▶ _EXERCISE DESCRIPTION_: Reproduce all of the data that follows, character for character.

▶ _GIVEN INFORMATION_:
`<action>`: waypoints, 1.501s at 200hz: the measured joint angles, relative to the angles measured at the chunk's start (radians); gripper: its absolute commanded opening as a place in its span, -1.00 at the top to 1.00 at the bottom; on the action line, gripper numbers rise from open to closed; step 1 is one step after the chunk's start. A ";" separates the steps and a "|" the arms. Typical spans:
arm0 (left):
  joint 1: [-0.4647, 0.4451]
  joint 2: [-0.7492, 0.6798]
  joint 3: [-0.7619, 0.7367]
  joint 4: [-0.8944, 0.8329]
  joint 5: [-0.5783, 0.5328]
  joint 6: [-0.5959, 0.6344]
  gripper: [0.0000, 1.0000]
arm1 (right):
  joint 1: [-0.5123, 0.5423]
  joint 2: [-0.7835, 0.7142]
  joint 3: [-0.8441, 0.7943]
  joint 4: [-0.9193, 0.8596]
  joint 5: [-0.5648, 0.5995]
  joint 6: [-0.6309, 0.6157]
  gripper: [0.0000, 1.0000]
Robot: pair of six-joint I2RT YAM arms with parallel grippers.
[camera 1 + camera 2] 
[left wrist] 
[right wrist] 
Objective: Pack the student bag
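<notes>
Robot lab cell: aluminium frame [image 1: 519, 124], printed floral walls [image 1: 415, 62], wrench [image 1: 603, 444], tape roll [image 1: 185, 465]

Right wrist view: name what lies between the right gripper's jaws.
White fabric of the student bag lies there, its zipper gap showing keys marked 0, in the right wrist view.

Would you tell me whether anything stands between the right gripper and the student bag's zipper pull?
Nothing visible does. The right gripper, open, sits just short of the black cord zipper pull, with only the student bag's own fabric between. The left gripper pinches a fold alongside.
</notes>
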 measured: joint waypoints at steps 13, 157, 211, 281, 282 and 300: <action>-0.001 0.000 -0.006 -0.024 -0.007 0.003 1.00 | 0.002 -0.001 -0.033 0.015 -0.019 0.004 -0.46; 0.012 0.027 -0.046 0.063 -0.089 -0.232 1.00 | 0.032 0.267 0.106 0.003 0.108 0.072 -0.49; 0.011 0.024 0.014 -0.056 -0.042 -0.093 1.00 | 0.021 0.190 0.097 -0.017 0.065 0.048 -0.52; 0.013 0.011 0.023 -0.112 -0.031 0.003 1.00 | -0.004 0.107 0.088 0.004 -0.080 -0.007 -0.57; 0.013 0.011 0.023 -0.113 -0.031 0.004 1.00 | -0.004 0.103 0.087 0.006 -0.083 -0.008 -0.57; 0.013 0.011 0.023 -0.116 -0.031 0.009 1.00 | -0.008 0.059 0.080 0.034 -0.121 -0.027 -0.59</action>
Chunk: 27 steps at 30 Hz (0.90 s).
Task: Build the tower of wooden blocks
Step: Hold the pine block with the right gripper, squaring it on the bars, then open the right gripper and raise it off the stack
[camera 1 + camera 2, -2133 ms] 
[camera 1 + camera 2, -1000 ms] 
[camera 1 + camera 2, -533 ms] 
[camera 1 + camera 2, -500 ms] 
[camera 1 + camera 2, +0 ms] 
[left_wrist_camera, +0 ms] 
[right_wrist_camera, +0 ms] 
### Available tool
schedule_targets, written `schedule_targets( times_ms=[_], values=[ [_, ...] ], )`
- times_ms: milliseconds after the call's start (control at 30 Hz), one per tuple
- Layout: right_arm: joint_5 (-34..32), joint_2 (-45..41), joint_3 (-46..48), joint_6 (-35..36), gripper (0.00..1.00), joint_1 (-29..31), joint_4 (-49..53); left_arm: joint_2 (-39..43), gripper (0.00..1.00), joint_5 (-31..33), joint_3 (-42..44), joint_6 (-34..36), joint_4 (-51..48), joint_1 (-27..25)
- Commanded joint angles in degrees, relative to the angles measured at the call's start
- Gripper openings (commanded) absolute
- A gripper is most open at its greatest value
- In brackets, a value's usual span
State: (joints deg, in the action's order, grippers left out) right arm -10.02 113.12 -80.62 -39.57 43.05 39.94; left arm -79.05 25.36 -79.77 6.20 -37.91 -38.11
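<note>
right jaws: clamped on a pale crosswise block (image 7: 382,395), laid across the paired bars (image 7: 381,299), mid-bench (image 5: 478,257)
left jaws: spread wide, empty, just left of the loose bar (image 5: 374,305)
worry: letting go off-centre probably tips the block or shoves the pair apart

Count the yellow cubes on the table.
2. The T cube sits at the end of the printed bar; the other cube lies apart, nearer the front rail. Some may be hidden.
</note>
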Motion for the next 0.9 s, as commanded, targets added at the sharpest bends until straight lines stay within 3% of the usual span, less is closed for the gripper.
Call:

▶ _ANSWER BELOW_:
`<action>`: waypoints, 1.501s at 200hz: the measured joint angles, relative to the angles measured at the chunk's start (radians); gripper: its absolute commanded opening as a place in its span, -1.00 at the top to 1.00 at the bottom; on the action line, gripper numbers rise from open to closed; step 1 is one step after the chunk's start. A ";" separates the steps and a "|" the arms. Typical spans:
arm0 (left):
  joint 1: [-0.4647, 0.4451]
  joint 2: [-0.7492, 0.6798]
  joint 3: [-0.7619, 0.7367]
  joint 4: [-0.8944, 0.8329]
  joint 5: [-0.5783, 0.5328]
  joint 6: [-0.5959, 0.6344]
  gripper: [0.0000, 1.0000]
arm1 (right):
  joint 1: [-0.5123, 0.5423]
  joint 2: [-0.7835, 0.7142]
  joint 3: [-0.8441, 0.7943]
  joint 4: [-0.9193, 0.8596]
  joint 5: [-0.5648, 0.5995]
  joint 6: [-0.6309, 0.6157]
  gripper: [0.0000, 1.0000]
Robot: pair of six-joint I2RT YAM arms with parallel grippers.
[camera 1 + camera 2] 
[left wrist] 
[right wrist] 
Objective: Pack the student bag
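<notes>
Robot lab cell: aluminium frame [image 1: 519, 124], printed floral walls [image 1: 415, 62], wrench [image 1: 603, 444], tape roll [image 1: 185, 465]

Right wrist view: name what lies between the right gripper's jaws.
White fabric of the student bag lies there, its zipper gap showing keys marked 0, in the right wrist view.

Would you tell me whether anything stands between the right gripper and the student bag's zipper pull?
Nothing visible does. The right gripper, open, sits just short of the black cord zipper pull, with only the student bag's own fabric between. The left gripper pinches a fold alongside.
</notes>
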 measured: joint waypoints at steps 13, 157, 211, 281, 282 and 300: <action>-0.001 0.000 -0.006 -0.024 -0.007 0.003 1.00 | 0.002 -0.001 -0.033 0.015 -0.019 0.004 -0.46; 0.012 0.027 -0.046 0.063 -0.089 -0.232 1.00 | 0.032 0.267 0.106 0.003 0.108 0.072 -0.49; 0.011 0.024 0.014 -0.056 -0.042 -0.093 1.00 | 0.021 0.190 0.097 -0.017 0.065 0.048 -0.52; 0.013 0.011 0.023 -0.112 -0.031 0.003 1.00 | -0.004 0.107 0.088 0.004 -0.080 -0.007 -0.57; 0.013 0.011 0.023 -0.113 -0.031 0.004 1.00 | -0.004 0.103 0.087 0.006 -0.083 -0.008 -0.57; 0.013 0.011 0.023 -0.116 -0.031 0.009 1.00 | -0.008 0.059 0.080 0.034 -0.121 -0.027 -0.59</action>
Chunk: 27 steps at 30 Hz (0.90 s).
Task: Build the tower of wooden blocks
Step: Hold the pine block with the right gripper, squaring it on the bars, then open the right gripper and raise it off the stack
[camera 1 + camera 2, -2133 ms] 
[camera 1 + camera 2, -1000 ms] 
[camera 1 + camera 2, -533 ms] 
[camera 1 + camera 2, -500 ms] 
[camera 1 + camera 2, +0 ms] 
[left_wrist_camera, +0 ms] 
[right_wrist_camera, +0 ms] 
### Available tool
schedule_targets, written `schedule_targets( times_ms=[_], values=[ [_, ...] ], )`
- times_ms: milliseconds after the call's start (control at 30 Hz), one per tuple
- Layout: right_arm: joint_5 (-34..32), joint_2 (-45..41), joint_3 (-46..48), joint_6 (-35..36), gripper (0.00..1.00), joint_1 (-29..31), joint_4 (-49..53); left_arm: joint_2 (-39..43), gripper (0.00..1.00), joint_5 (-31..33), joint_3 (-42..44), joint_6 (-34..36), joint_4 (-51..48), joint_1 (-27..25)
- Commanded joint angles in degrees, relative to the angles measured at the call's start
- Gripper openings (commanded) absolute
- A gripper is most open at its greatest value
- In brackets, a value's usual span
State: (joints deg, in the action's order, grippers left out) right arm -10.02 113.12 -80.62 -39.57 43.05 39.94; left arm -79.05 25.36 -79.77 6.20 -37.91 -38.11
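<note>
right jaws: clamped on a pale crosswise block (image 7: 382,395), laid across the paired bars (image 7: 381,299), mid-bench (image 5: 478,257)
left jaws: spread wide, empty, just left of the loose bar (image 5: 374,305)
worry: letting go off-centre probably tips the block or shoves the pair apart

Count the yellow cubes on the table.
2. The T cube sits at the end of the printed bar; the other cube lies apart, nearer the front rail. Some may be hidden.
</note>
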Motion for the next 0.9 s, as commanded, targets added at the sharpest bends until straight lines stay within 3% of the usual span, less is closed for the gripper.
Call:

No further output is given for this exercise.